Every workflow has a human owner. The Head of Sales for outbound, the Head of Support for tickets, the Finance Manager for invoices. That person is the agent's manager. They sign off on the prompt, the tools, the escalation rules, the dashboard. If the owner is unwilling or unavailable, the project is not ready, regardless of how clean the technology is.

3. What data does the agent need, and where does it live today?

Agents are read-write workers. They need the same inputs the human uses and they need to write back into the same systems the team works in. Before any build, list the data: product catalogue, account history, pricing rules, tone of voice. Then list where it lives: PIM, CRM, spreadsheet, someone's head. The gap between those two lists is the data work that will precede the agent.

4. What does done look like in the first 90 days?

A single number. Not three. "The agent handles 40 percent of inbound support tickets end to end, with under 5 percent customer-reported errors, by day 90." Or "The agent drafts every outbound sequence for the sales team, and reps approve 80 percent without edits, by day 60." One number that the owner agrees is worth the project. Everything in the build serves that number.
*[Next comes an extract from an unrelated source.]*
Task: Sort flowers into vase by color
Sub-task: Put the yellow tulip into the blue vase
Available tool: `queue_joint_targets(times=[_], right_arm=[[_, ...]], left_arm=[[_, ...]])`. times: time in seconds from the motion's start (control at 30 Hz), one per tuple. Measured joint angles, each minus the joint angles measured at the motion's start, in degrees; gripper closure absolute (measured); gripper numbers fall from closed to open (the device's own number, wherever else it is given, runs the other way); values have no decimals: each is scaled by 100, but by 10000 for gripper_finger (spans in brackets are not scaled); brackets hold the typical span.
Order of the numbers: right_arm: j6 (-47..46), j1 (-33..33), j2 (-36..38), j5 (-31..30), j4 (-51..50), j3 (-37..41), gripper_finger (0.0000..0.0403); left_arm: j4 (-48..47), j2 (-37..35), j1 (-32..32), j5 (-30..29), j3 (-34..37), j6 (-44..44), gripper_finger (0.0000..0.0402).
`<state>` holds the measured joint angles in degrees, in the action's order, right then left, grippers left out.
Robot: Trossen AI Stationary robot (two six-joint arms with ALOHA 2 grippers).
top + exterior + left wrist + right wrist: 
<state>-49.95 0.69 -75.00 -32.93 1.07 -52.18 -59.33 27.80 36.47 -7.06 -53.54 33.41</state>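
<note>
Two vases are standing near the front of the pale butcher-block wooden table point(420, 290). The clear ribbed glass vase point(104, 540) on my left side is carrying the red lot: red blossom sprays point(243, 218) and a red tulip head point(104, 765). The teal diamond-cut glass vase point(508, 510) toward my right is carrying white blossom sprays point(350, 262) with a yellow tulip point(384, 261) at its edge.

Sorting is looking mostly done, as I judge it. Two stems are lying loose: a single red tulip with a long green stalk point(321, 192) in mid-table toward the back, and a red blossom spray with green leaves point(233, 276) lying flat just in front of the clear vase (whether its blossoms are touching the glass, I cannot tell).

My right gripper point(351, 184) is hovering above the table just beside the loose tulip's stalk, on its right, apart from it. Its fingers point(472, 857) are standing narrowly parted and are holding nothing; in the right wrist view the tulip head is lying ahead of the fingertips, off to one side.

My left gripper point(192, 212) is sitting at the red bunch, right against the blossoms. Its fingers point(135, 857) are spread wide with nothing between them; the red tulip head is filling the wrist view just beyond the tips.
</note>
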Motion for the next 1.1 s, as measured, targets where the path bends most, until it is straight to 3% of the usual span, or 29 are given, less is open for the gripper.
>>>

5. What is the failure mode we cannot accept?

Every agent is wrong sometimes. The question is which kinds of wrong are acceptable and which are not. A support agent sending a politely worded apology when escalation was needed: usually acceptable. A finance agent miscategorising an invoice into the wrong account: acceptable with review. A quote agent quoting 30 percent under cost: not acceptable, ever. Name the unacceptable failure modes up front. They become the guardrails.

6. What is the smallest useful version we can ship in week six?

Not week twelve, not week twenty. Week six. If there is no version that can be live in six weeks, the scope is too big. Pick a slice, ship it to a friendly subset of the workflow, measure it. The full rollout follows from the slice, not from a quarter of theoretical design.

7. Who reviews the agent in week one, and how do we move them backwards?

Day one, every agent decision should be reviewed by a human before it goes live. That is non-negotiable. The plan is to move the reviewer backwards over time, from approving every action, to spot-checking, to monthly audit, based on measured accuracy. Without a written plan for moving the human backwards, you have not built an agent. You have built a slow assistant.

8. What is the second workflow, and the third?

An agent that lives in isolation is a feature. A platform that ships the second workflow in half the time of the first, and the third in half the time of the second, is leverage. Scoping the first workflow without naming the next two is a mistake. The data layer, the eval harness, the deployment pattern all compound across workflows. Build the first one with the second in mind.

Scoping is where projects ship or die. By the time we are writing code, the hard decisions are already made.

- Derk Disselhoff

What good scoping produces

A two-page document. One workflow, one owner, named data sources, one success metric, named failure modes, a week-six slice, a reviewer plan, the next two workflows. Signed by the workflow owner and the founder. That document is the contract for the build. Everything in the eight weeks that follow can be traced back to a line in it.

What bad scoping produces

A deck. "Implement AI across the sales organisation." Five workstreams. Three vendors. A steering committee. Nine months later there is a pilot in a corner that nobody uses, the budget is spent, and the team has decided AI does not work for them. The technology is fine. The scoping was the failure.

The invitation

If you have a workflow and you can answer six of these eight questions, we can probably build it. If you can answer all eight, the build is the easy part. If you can answer two of them, we should run a two-week discovery first, before either of us commits to anything. Either route gets you a working agent. The wrong route gets you a stalled one.